## TASK DETAILS
Your job is to return every line in the data holding the string "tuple".

## SUPPLIED ENTRIES

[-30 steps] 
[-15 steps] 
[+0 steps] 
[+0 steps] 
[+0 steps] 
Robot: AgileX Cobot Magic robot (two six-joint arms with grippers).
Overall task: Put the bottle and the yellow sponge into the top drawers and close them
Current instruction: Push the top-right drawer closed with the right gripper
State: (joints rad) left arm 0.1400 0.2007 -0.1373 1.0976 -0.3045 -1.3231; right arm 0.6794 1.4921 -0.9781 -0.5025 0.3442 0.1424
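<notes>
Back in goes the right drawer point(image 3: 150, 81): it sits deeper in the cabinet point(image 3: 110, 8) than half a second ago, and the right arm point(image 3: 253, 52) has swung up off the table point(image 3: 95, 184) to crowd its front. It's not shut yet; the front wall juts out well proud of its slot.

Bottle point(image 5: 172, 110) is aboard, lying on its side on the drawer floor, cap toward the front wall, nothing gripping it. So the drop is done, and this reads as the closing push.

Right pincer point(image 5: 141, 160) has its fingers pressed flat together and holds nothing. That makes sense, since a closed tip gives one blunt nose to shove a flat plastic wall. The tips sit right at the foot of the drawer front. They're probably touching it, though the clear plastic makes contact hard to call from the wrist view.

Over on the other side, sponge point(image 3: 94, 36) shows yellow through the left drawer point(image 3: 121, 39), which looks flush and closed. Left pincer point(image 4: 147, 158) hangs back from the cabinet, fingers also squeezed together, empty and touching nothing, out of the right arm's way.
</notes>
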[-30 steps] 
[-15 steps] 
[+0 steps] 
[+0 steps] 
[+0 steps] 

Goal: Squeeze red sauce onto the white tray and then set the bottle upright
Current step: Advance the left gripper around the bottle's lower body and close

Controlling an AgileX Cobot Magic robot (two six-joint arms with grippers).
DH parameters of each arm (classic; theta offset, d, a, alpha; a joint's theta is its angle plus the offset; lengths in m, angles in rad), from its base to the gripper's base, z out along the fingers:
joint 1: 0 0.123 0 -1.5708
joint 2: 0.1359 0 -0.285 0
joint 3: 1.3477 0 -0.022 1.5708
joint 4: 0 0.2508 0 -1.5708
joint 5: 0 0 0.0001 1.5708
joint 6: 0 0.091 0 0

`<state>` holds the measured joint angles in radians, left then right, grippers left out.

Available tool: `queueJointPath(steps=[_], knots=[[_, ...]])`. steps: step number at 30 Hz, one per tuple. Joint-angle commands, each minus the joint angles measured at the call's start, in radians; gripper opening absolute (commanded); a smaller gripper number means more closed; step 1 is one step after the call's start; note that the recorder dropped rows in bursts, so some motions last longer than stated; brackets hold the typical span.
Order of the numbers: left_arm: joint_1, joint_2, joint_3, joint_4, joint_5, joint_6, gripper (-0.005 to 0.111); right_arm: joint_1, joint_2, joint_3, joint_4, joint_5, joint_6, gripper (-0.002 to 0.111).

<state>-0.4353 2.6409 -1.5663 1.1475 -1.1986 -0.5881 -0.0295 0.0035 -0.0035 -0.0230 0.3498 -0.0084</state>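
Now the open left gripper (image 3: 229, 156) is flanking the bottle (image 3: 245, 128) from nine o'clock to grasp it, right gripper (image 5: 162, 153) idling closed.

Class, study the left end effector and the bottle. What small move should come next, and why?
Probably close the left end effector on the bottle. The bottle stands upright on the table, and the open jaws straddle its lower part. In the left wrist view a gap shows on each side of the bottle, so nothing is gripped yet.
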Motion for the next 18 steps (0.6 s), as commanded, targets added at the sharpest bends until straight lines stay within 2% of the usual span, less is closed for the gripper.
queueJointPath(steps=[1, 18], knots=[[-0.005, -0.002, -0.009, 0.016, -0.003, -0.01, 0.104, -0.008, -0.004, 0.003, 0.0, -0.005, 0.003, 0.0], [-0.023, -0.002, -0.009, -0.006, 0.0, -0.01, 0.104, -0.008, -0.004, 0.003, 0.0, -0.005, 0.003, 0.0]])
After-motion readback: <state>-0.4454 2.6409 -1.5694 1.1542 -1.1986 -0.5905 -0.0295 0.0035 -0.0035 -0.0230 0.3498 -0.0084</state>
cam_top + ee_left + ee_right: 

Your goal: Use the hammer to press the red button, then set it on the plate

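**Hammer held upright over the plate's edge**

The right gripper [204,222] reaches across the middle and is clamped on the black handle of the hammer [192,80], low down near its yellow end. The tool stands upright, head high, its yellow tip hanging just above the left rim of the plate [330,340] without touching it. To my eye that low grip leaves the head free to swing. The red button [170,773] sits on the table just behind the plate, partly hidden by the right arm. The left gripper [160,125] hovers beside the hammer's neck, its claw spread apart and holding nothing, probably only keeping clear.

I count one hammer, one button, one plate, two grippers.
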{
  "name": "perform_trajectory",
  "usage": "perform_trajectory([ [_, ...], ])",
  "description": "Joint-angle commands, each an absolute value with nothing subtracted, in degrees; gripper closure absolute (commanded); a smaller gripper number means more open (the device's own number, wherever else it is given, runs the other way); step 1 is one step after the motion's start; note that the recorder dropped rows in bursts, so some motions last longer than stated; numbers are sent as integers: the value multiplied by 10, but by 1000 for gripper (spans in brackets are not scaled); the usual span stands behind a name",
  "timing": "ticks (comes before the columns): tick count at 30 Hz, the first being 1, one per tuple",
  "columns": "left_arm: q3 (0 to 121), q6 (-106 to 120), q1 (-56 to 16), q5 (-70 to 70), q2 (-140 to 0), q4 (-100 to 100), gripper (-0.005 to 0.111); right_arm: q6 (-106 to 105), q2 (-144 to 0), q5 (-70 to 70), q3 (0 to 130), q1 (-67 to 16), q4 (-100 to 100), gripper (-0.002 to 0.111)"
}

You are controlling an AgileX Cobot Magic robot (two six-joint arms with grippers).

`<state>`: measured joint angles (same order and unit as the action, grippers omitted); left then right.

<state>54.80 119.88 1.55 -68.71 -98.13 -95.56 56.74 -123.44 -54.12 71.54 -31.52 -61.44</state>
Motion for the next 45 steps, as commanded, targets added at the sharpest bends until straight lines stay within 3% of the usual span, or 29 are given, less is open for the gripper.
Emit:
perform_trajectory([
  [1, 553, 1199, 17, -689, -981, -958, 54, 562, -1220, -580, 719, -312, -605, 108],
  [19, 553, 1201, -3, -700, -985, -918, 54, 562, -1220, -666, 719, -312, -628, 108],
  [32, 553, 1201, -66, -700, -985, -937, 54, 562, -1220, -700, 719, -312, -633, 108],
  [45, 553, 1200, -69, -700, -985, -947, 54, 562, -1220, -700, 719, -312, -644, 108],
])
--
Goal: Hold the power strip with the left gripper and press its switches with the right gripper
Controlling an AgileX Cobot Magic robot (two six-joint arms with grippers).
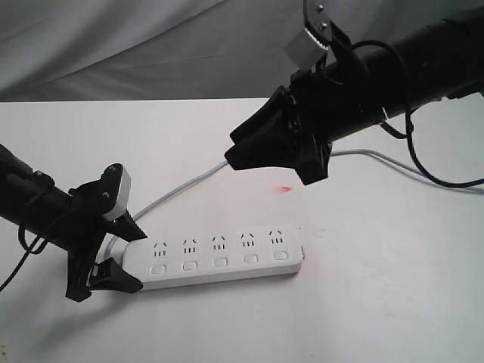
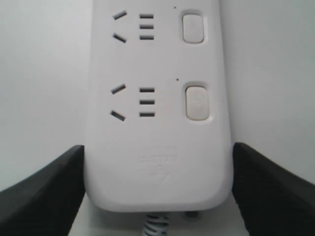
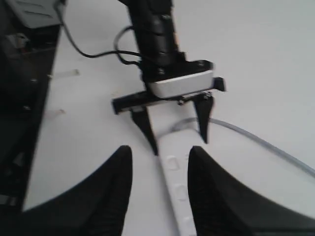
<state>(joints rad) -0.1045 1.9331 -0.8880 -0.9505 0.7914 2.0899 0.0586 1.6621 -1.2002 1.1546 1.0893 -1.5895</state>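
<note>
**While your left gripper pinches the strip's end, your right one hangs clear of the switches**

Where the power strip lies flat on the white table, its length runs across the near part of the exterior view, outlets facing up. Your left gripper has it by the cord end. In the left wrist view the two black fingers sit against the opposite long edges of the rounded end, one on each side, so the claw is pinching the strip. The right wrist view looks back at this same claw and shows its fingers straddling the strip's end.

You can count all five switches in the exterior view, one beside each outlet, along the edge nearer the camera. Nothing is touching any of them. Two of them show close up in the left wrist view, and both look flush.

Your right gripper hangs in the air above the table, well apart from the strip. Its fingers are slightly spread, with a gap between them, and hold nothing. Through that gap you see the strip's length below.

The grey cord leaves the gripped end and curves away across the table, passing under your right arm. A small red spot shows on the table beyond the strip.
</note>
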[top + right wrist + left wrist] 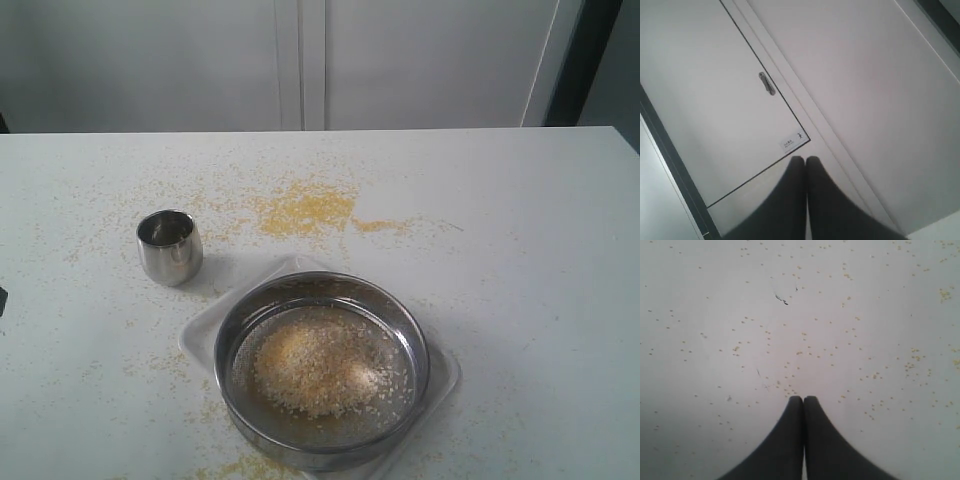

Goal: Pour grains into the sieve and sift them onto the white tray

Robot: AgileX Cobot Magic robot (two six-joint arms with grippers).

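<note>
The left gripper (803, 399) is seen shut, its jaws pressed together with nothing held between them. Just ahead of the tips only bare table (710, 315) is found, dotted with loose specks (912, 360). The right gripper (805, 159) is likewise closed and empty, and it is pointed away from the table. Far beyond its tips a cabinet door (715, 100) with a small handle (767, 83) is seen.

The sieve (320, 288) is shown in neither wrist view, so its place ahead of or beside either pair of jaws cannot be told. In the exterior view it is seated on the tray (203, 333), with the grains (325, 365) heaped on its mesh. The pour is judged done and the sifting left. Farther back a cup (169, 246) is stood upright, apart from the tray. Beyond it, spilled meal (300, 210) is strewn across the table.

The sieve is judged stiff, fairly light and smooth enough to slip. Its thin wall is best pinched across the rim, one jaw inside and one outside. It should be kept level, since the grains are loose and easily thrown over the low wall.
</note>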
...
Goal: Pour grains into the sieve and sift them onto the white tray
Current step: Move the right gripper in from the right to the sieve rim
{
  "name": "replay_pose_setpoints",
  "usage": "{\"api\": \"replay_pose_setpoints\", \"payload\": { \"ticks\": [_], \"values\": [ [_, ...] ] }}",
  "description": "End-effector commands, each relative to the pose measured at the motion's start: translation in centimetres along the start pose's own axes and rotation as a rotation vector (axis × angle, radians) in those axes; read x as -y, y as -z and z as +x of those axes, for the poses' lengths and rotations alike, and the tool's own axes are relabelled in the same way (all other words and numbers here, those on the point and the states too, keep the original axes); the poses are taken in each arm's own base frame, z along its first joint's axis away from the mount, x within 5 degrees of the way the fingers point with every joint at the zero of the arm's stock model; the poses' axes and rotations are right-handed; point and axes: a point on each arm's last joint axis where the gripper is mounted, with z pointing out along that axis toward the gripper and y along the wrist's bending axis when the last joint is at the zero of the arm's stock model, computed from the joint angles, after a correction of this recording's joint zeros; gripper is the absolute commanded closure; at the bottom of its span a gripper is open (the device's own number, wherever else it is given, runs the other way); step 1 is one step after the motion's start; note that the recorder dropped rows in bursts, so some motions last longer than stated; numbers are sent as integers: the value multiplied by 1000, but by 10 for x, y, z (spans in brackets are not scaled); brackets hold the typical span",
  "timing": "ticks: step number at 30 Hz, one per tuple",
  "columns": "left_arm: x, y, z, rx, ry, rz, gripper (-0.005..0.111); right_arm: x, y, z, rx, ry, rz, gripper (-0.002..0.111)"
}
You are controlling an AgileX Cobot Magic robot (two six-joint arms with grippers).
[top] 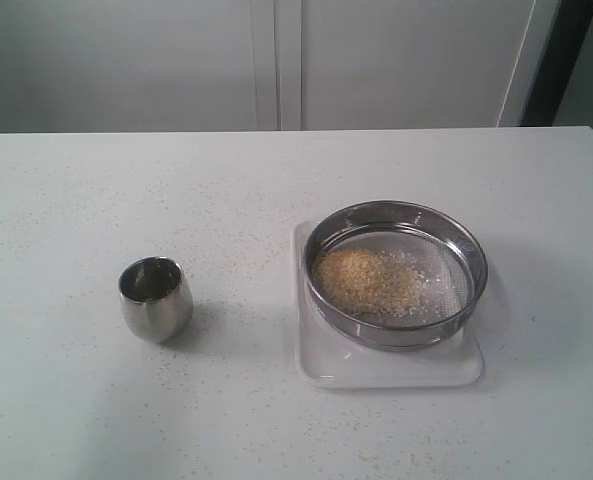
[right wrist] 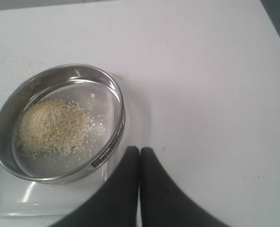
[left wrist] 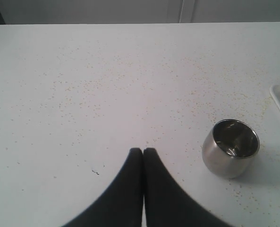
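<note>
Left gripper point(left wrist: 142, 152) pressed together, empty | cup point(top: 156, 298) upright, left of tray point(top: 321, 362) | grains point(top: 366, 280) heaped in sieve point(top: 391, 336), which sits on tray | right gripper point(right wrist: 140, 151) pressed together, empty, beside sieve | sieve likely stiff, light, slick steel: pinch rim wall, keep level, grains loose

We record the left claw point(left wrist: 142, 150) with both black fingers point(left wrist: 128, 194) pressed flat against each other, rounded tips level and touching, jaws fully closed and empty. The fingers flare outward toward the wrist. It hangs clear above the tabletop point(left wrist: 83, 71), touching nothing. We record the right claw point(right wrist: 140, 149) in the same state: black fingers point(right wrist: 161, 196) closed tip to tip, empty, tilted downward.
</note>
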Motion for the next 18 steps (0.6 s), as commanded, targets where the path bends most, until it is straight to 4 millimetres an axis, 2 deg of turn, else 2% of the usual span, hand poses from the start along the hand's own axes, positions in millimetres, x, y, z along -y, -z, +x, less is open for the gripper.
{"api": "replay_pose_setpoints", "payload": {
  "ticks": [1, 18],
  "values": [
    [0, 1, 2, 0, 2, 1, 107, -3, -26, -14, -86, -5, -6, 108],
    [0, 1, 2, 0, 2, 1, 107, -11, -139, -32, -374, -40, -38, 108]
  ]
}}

## RESPONSE TO THIS TASK
Available tool: `queueJointPath(steps=[_], knots=[[_, ...]])`. steps: step number at 30 Hz, one per tuple. Joint-angle commands, each minus the joint angles measured at the call's start, in radians; gripper opening absolute (commanded); a smaller gripper number means more closed; step 1 is one step after the call's start; note that the recorder dropped rows in bursts, so some motions last longer than stated; brackets hold the typical span.
  "timing": "ticks (comes before the columns): tick count at 30 Hz, the first being 1, one per tuple",
  "timing": "ticks: step number at 30 Hz, one per tuple",

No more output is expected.